The announcement arrives as economic pressures—from healthcare to everyday essentials—continue to weigh heavily on American households ahead of the November midterm elections. The administration has increasingly framed its pharmaceutical pricing strategy as a form of direct financial relief for consumers, while also pushing a “most-favored-nation” approach designed to align U.S. drug prices with those in other developed countries.
Regeneron’s agreement marks the final deal among 17 major pharmaceutical companies that were previously urged by the White House to adopt similar pricing concessions. Speaking from the White House, Trump underscored the significance of the discounts, suggesting they warranted national attention, while also acknowledging the unpredictability of electoral outcomes despite such policy moves.
The partnership also carries a historical dimension. During his first term in 2020, Trump received an experimental antibody treatment developed by Regeneron while hospitalized with COVID-19—an episode that led to public praise of the company following his recovery.
Beyond pricing adjustments, Regeneron has committed to investing $27 billion in U.S.-based research, development, and manufacturing. Such pledges have often been tied to broader policy incentives, including relief from trade-related pressures.
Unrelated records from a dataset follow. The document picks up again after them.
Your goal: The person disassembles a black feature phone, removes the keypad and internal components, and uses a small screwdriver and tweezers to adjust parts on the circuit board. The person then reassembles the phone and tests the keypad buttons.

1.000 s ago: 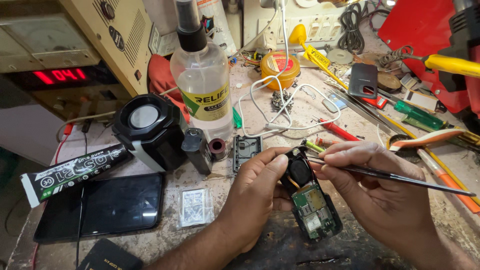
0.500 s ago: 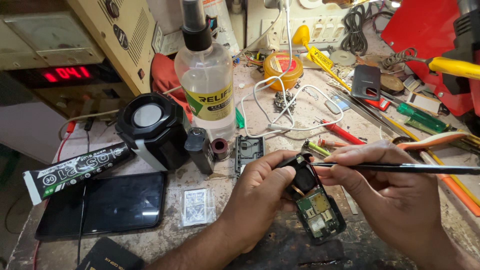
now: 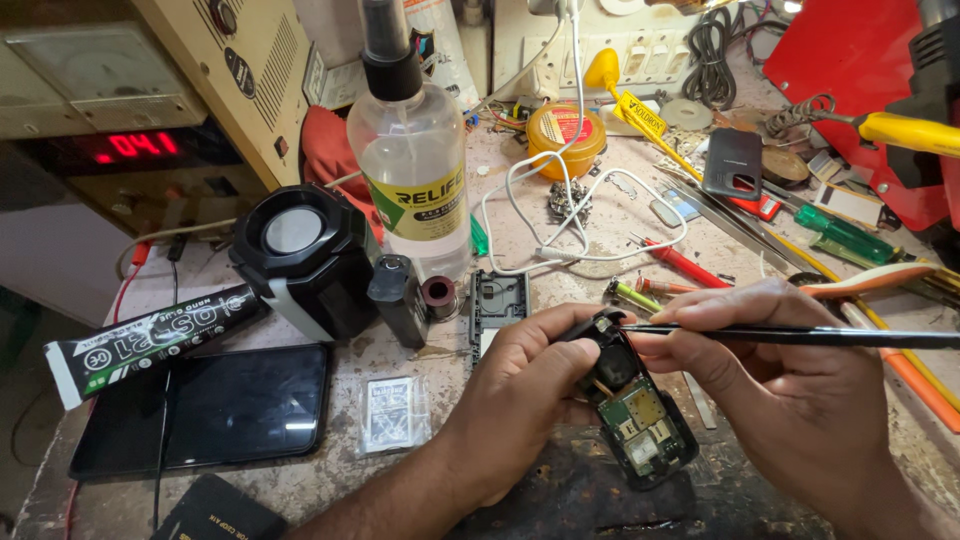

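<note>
We've got the opened phone (image 3: 632,410) pinched in our left hand (image 3: 520,400), right hand (image 3: 790,400) closed on thin tweezers (image 3: 800,335) at its top. Bare board looks fragile, so grip the edges.

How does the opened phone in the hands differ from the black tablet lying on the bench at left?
The opened phone is small, has its back off with a green circuit board showing, and is held by the left hand, while the right hand brings a thin black tool to its top end. The tablet is far larger, closed, glossy and untouched. Both are dark and rectangular.
</note>
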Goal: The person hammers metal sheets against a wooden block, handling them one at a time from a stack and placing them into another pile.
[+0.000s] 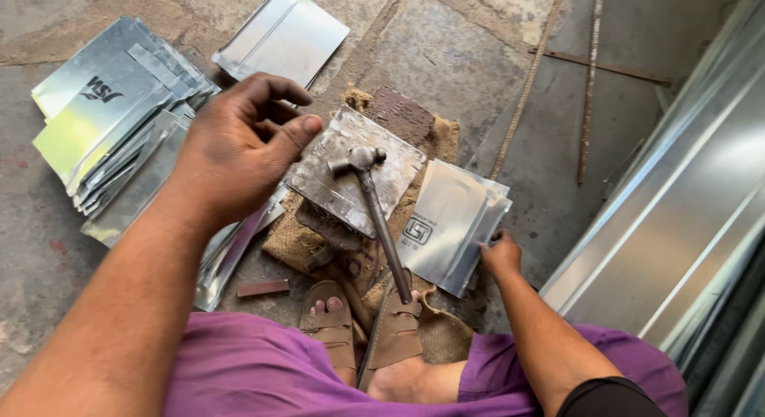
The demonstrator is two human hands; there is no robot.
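head | left hand (239,150) empty, fingers curled | right hand (500,255) grips sheet stack (450,222) | hammer (374,206) lying

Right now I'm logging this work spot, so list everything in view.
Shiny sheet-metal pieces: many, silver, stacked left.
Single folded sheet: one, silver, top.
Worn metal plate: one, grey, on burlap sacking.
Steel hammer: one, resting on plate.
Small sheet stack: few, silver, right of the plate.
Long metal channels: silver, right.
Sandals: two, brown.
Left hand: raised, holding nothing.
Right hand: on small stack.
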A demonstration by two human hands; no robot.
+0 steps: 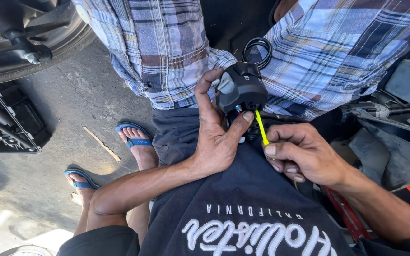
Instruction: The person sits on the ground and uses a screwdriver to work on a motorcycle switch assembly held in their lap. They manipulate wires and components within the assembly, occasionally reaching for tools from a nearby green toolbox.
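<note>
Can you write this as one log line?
left hand: holds black switch box | right hand: pinches yellow wire

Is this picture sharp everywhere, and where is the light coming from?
Head view: the left hand, right hand and black switch housing are sharp in even shade; bright sun glares on the ground at lower left; the edges bend like a wide lens, and the tyre looks dim.

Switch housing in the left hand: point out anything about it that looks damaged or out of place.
The black switch housing is off any mount, held loose in the left hand. Coloured wires hang bare from its underside, and the right hand pinches a yellow wire coming out of it. No crack shows on the casing.
</note>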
In a parallel development, the company confirmed that its gene therapy Otarmeni—targeting a rare congenital form of hearing loss—has received approval from the U.S. Food and Drug Administration and will be made available at no cost to eligible patients. The therapy was cleared under the agency’s Commissioner’s National Priority Voucher program, a mechanism that has drawn scrutiny from congressional Democrats, who have raised concerns about its use in connection with pricing negotiations.
While administration officials have characterized these drug-pricing agreements as transformative, key contractual details remain undisclosed. Responding to congressional inquiries, Robert F. Kennedy Jr. indicated that only non-proprietary elements of the agreements would be shared publicly. Both Trump and Kennedy have called on Congress to formalize the framework into law.
The broader initiative has not been without setbacks. Earlier this week, a central component involving weight-loss drug manufacturers faltered after Medicare delayed implementation of a coverage program for GLP-1 treatments.
Ultimately, drug pricing in the United States remains shaped by a complex mix of market competition, insurance coverage, and government policy. While programs like Medicaid and Medicare already limit out-of-pocket costs for many patients, lower baseline drug prices could ease the financial burden on state budgets that help sustain those systems.